*** DATASET RECORDS ***

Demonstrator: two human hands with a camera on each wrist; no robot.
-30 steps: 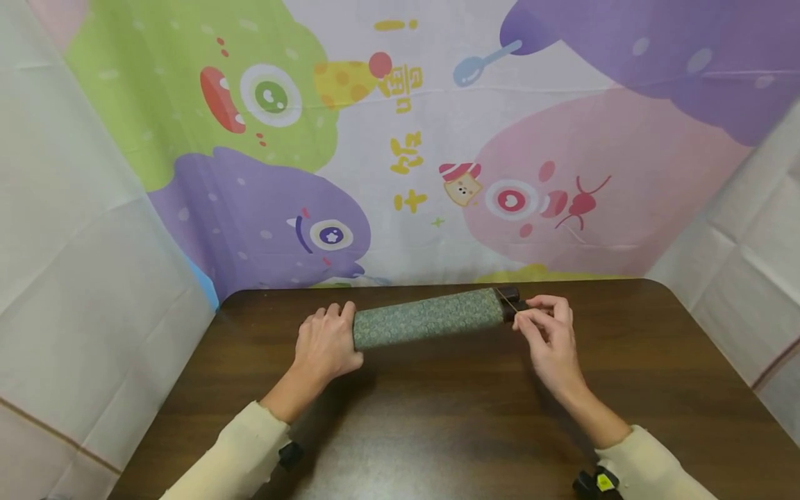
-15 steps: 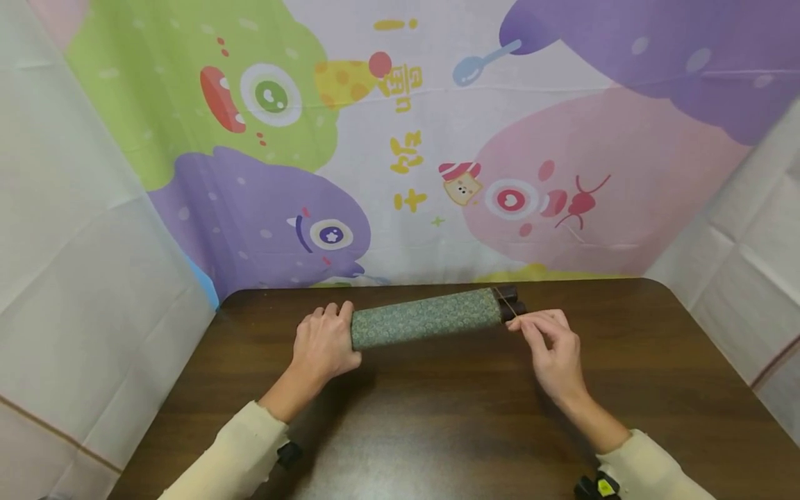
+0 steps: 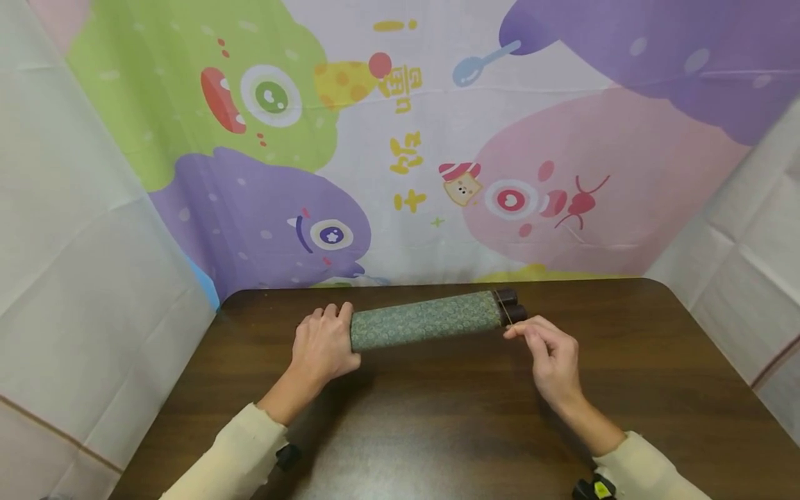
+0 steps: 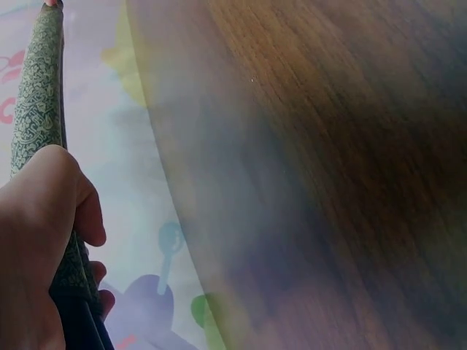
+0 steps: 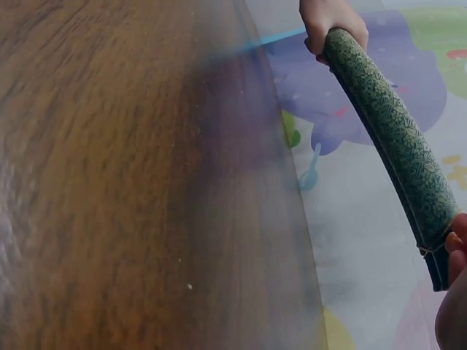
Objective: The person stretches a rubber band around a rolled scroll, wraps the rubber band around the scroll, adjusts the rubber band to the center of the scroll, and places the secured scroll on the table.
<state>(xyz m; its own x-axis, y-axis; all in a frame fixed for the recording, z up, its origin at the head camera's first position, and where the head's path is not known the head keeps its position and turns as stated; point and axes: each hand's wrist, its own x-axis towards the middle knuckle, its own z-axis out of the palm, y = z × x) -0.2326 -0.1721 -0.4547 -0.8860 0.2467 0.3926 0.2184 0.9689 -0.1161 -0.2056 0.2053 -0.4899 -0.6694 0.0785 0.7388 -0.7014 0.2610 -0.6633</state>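
Note:
A long scroll (image 3: 425, 321) covered in green patterned cloth is held above the table, its right end slightly higher in the head view. Two dark round rod ends (image 3: 516, 313) stick out at that right end. My left hand (image 3: 323, 340) grips the other end, thumb curled round it; the left wrist view shows the hand on the patterned scroll (image 4: 40, 87). With thumb and fingertips, my right hand (image 3: 556, 357) pinches a thin cord (image 3: 505, 308) that loops round the rods. In the right wrist view only fingertips (image 5: 457, 244) show beside the scroll (image 5: 394, 131).
A dark brown wooden table (image 3: 400, 423) lies below both hands. Behind its far edge hangs a cloth (image 3: 400, 257) with colourful cartoon figures. Pale panels (image 3: 69, 278) stand at the left and right sides.
My right hand has moved slightly left and down, drawing the cord's lower part across the rod ends toward the green cloth. The scroll and my left hand have hardly moved.

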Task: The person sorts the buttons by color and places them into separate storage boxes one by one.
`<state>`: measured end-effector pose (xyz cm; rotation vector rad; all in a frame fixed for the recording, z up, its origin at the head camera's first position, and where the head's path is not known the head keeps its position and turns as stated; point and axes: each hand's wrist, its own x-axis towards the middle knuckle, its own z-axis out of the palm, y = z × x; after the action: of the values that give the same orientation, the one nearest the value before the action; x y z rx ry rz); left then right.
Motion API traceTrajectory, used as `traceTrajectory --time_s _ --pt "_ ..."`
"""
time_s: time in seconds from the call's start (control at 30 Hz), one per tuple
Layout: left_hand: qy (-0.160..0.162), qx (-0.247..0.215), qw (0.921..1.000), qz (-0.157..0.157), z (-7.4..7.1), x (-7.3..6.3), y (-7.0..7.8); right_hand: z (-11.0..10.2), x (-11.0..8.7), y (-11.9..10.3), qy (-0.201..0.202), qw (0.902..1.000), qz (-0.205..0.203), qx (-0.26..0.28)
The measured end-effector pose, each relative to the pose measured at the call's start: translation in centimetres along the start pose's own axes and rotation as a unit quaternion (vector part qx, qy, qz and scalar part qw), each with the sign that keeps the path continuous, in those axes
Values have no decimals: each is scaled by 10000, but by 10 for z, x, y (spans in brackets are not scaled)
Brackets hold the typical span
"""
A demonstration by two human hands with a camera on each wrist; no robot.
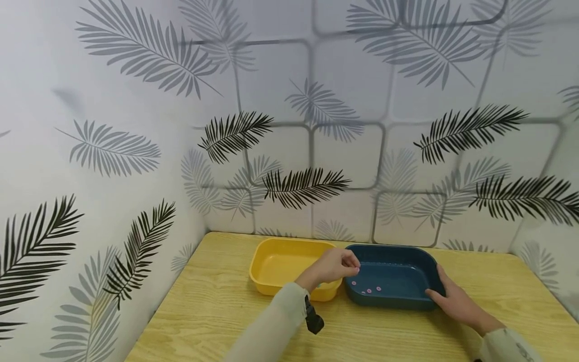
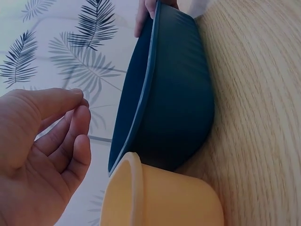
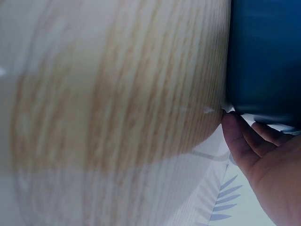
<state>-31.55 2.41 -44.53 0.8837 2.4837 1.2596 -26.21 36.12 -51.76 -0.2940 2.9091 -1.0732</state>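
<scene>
My left hand point(image 1: 334, 266) is over the seam between the yellow tray point(image 1: 276, 291) and the dark blue tray point(image 1: 389, 301). Its thumb and forefinger meet in a pinch on a small pink ring-shaped bead point(image 1: 358, 270), mostly hidden by the fingertips; the left wrist view shows the other fingers loosely bent. Several similar pink beads point(image 1: 369, 290) lie in the left part of the blue tray. At that tray's right end, my right hand point(image 1: 457, 301) grips the wall, thumb over the rim and fingers along the outside point(image 3: 263, 155).
Both trays stand side by side on a wood-grain table point(image 1: 217, 301), close to the patterned wall point(image 1: 344, 216) behind. A bit of turquoise point(image 1: 320, 285) shows inside the yellow tray beneath the left wrist. A black strap device point(image 1: 314, 319) hangs at the left cuff.
</scene>
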Motion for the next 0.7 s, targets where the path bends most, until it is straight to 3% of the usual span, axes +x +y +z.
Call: traceTrajectory --time_s 0.37,0.7 --pt "241 238 9994 -123 13 18 -3 1 1 2 -10 10000 21 16" --pt "262 211 9992 -236 23 27 -3 0 1 4 -33 10000 31 -44"
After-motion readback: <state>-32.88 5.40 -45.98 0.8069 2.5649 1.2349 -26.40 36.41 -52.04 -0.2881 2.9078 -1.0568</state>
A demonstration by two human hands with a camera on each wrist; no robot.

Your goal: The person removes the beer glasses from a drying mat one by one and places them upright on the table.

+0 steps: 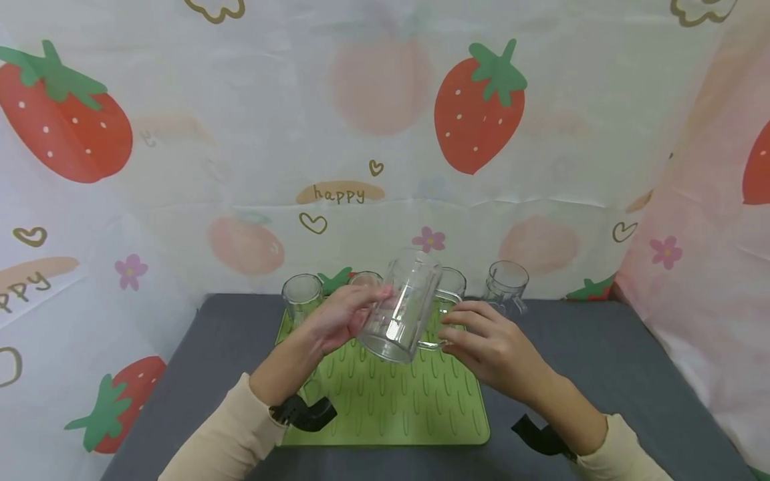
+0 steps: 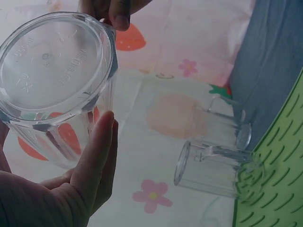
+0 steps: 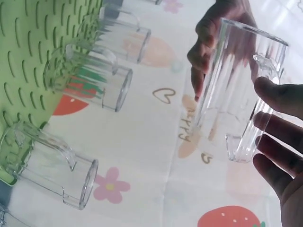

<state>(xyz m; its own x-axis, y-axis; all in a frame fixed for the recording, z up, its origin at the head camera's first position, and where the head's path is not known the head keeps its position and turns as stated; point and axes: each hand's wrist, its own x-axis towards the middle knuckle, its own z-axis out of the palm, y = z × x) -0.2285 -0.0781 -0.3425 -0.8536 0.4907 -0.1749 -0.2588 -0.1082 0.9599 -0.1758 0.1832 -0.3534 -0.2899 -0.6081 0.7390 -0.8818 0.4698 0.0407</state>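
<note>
A clear glass mug (image 1: 400, 314) is held tilted above the green mat, its flat base toward the person. My left hand (image 1: 344, 314) grips the mug's body from the left, thumb along its side. My right hand (image 1: 499, 344) is at the handle (image 3: 255, 123), its thumb and fingertips on the handle bar in the right wrist view. Raised lettering shows on the mug's base (image 2: 49, 66) in the left wrist view. Partly hidden behind the hands, more clear mugs (image 1: 301, 294) stand at the mat's far edge.
The green ridged mat (image 1: 391, 421) lies on a dark grey table (image 1: 589, 374). One mug (image 1: 506, 277) stands past the mat's far right corner. A white cloth (image 1: 259, 133) printed with strawberries hangs behind the table and along both sides.
</note>
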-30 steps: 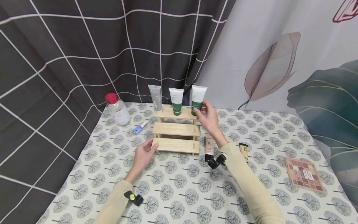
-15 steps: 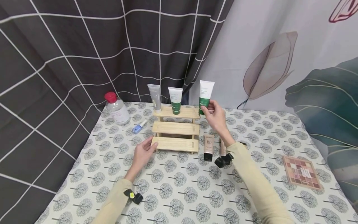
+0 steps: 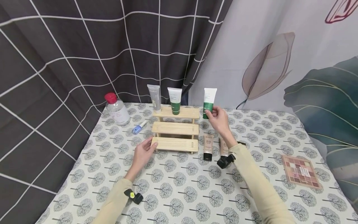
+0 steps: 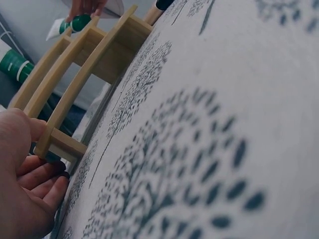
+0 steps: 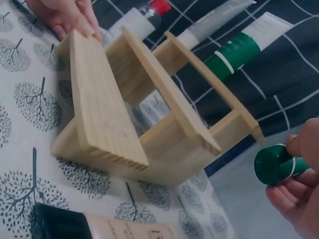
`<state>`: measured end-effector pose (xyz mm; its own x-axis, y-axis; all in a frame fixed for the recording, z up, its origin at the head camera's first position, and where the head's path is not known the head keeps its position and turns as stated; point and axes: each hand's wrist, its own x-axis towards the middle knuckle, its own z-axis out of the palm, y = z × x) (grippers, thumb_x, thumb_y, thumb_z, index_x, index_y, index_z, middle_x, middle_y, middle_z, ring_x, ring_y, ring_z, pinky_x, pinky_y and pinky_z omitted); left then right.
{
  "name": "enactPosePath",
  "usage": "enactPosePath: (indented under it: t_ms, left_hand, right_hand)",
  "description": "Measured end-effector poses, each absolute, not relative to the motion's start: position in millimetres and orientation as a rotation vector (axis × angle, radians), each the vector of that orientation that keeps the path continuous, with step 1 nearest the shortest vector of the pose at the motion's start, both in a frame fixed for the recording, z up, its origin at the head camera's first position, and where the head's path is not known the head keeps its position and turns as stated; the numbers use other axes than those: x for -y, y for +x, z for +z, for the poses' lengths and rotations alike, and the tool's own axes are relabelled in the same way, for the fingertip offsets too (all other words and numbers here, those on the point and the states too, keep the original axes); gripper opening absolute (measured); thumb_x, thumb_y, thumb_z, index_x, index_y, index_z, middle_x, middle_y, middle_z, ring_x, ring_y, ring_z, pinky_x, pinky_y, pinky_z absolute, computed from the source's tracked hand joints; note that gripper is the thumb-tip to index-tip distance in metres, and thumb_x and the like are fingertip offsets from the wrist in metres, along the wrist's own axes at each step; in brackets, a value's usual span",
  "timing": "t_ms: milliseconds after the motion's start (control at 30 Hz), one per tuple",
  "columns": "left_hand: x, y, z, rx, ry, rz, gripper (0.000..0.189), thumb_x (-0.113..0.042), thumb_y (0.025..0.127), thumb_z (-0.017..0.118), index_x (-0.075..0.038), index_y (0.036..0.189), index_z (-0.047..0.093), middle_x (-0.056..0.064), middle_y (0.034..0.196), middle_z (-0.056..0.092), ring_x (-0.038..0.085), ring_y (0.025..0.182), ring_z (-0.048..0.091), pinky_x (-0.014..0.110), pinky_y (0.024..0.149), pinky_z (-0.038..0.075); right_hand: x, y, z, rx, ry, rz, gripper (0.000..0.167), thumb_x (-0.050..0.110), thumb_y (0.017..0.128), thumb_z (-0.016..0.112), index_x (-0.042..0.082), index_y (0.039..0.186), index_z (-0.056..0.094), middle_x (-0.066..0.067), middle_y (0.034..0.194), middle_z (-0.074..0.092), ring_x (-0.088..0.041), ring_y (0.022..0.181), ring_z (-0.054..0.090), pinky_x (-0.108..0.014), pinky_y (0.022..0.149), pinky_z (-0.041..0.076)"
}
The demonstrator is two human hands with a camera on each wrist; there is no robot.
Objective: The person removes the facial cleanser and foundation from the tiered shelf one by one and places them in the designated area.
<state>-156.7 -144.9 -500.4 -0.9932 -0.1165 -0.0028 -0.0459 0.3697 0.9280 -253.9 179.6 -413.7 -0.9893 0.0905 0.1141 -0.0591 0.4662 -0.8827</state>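
My right hand (image 3: 219,120) pinches a white-and-green squeeze tube (image 3: 209,98) low on its green part, just right of the top step. In the right wrist view its green cap (image 5: 269,164) hangs beside the step's end. My left hand (image 3: 143,153) grips the left end of the lowest step of a three-step wooden display stand (image 3: 174,144), thumb on the board. On the top step stand a similar white-and-green tube (image 3: 175,99) and, at the left, a grey tube (image 3: 155,96).
Two beige BB cream tubes (image 3: 208,146) lie right of the stand, one partly behind my right wrist. An eyeshadow palette (image 3: 301,171) lies farther right. A red-capped clear bottle (image 3: 117,110) and a blue nail polish bottle (image 3: 139,127) are at the left. Curtains hang behind.
My right hand has taken the white-and-green tube off the top step's right end, moving it right, first up and then lower. My left hand stays on the stand.
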Motion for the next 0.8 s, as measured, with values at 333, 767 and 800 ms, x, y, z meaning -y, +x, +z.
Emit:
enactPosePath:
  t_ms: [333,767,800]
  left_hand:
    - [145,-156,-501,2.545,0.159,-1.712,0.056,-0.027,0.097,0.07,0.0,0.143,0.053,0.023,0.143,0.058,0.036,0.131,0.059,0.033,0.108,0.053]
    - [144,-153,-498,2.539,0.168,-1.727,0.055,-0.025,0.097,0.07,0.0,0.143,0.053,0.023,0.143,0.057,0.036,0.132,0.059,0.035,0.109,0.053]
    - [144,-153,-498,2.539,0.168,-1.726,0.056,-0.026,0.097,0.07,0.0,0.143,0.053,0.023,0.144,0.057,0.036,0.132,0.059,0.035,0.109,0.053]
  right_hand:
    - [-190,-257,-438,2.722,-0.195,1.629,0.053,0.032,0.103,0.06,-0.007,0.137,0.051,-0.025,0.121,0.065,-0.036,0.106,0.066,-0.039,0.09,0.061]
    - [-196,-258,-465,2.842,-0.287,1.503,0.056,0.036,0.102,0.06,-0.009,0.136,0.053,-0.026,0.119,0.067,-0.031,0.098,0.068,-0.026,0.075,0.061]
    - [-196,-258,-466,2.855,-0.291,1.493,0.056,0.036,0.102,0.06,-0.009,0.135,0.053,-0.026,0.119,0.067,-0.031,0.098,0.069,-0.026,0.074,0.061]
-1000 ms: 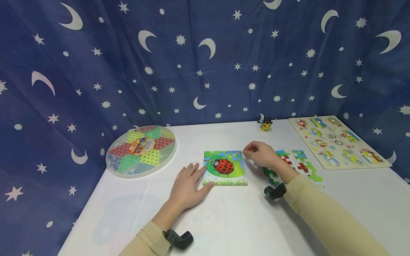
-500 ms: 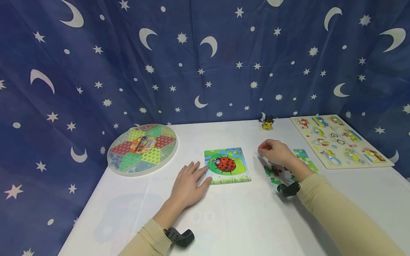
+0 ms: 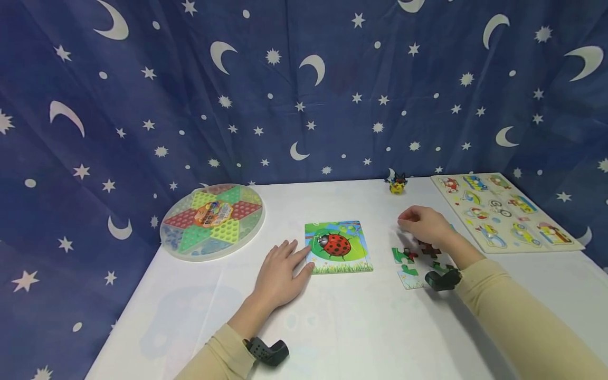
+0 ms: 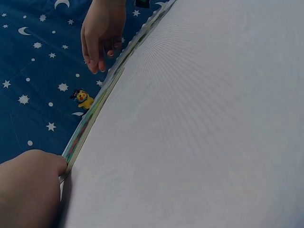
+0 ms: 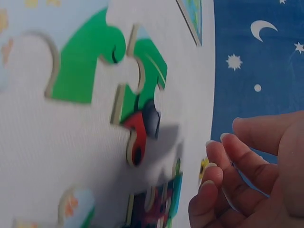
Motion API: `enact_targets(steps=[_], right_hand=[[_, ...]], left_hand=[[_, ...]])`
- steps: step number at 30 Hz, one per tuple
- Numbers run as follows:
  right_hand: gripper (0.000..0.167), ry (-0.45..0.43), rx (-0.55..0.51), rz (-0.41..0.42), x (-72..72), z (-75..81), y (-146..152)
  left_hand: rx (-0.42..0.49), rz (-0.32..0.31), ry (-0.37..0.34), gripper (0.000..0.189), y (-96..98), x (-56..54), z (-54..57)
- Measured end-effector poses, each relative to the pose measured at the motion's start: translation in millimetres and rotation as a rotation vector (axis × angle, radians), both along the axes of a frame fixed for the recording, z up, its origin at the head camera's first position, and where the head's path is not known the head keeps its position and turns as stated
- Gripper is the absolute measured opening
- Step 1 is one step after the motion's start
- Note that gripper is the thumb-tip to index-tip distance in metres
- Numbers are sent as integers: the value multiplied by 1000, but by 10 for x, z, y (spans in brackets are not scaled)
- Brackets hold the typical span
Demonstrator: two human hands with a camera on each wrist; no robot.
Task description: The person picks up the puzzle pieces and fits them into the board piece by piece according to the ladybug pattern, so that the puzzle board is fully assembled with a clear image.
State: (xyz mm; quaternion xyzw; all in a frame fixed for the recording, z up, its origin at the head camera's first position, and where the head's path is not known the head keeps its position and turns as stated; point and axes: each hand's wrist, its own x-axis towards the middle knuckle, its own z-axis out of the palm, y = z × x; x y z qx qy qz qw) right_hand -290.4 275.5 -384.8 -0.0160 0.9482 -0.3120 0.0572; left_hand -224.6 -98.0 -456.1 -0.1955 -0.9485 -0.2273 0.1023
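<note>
Moved: right hand (image 3: pixel 426 226), from ladybug puzzle (image 3: pixel 339 247) to over loose pieces (image 3: pixel 402 256); right-wrist view alone shows its grip empty. Left hand (image 3: pixel 281 277), fingers outstretched, touches puzzle, mid-counter (image 3: pixel 361 327). Round case (image 3: pixel 203 257): star board (image 3: pixel 225 232).

In front of you hangs a dark blue curtain (image 3: pixel 332 121) with soft folds, scattered with white crescent moons (image 3: pixel 216 53), stars (image 3: pixel 273 57) and dots (image 3: pixel 377 45), filling the backdrop and wrapping forward on your left and right. Below it spreads a white table (image 3: pixel 356 327), the curtain rising just behind its far edge. Soft, fairly even light falls across your tabletop, showing faint bluish shapes at near left.
</note>
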Motion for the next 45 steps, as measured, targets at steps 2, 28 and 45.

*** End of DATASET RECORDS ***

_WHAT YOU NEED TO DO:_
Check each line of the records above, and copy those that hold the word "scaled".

_EXERCISE OUTPUT:_
Values have no decimals: each is scaled by 10000, but by 10 for z, x, y (spans in brackets are not scaled)
- Numbers are sent as integers: the value multiplied by 1000, but by 10 for x, z, y (spans in brackets are not scaled)

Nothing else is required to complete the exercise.